It is automatically getting attached again
[ec2-user@ip-172-31-7-229 ~]$ kubectl describe pv pvc-0327f200-5b88-412a-a029-bc302f09333d
Name: pvc-0327f200-5b88-412a-a029-bc302f09333d
Labels: topology.kubernetes.io/region=us-west-2
topology.kubernetes.io/zone=us-west-2b
Annotations: kubernetes.io/createdby: aws-ebs-dynamic-provisioner
pv.kubernetes.io/bound-by-controller: yes
pv.kubernetes.io/provisioned-by: kubernetes.io/aws-ebs
Finalizers: [kubernetes.io/pv-protection]
StorageClass: hdd
Status: Terminating (lasts 4m7s)
Claim: default/prometheus-pvc
Reclaim Policy: Delete
Access Modes: RWO
VolumeMode: Filesystem
Capacity: 20Gi
Node Affinity:
Required Terms:
Term 0: topology.kubernetes.io/zone in [us-west-2b]
topology.kubernetes.io/region in [us-west-2]
Message:
Source:
Type: AWSElasticBlockStore (a Persistent Disk resource in AWS)

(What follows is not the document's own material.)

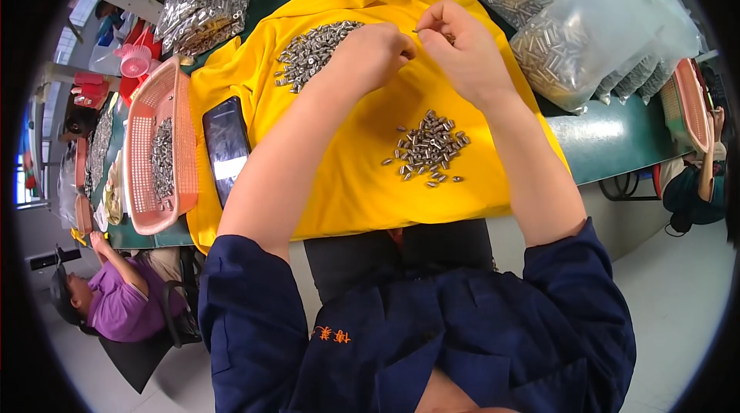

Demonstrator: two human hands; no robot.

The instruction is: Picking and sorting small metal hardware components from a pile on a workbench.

VolumeID: aws://us-west-2b/vol-00d432f06a2fbd806
FSType: ext4
Partition: 0
ReadOnly: false
Events: <none>
How to fix this cleanup? Removing the finalizers is not removing the linked resources
My new observations:
kubectl delete pod <podname> --force
the above command deleting the pods but leaving behind pvc's and pv's so did ran the same force commands on them also. Which deleted the resources in kubernetes but left behind the EBS volumes linked to these pv's on aws.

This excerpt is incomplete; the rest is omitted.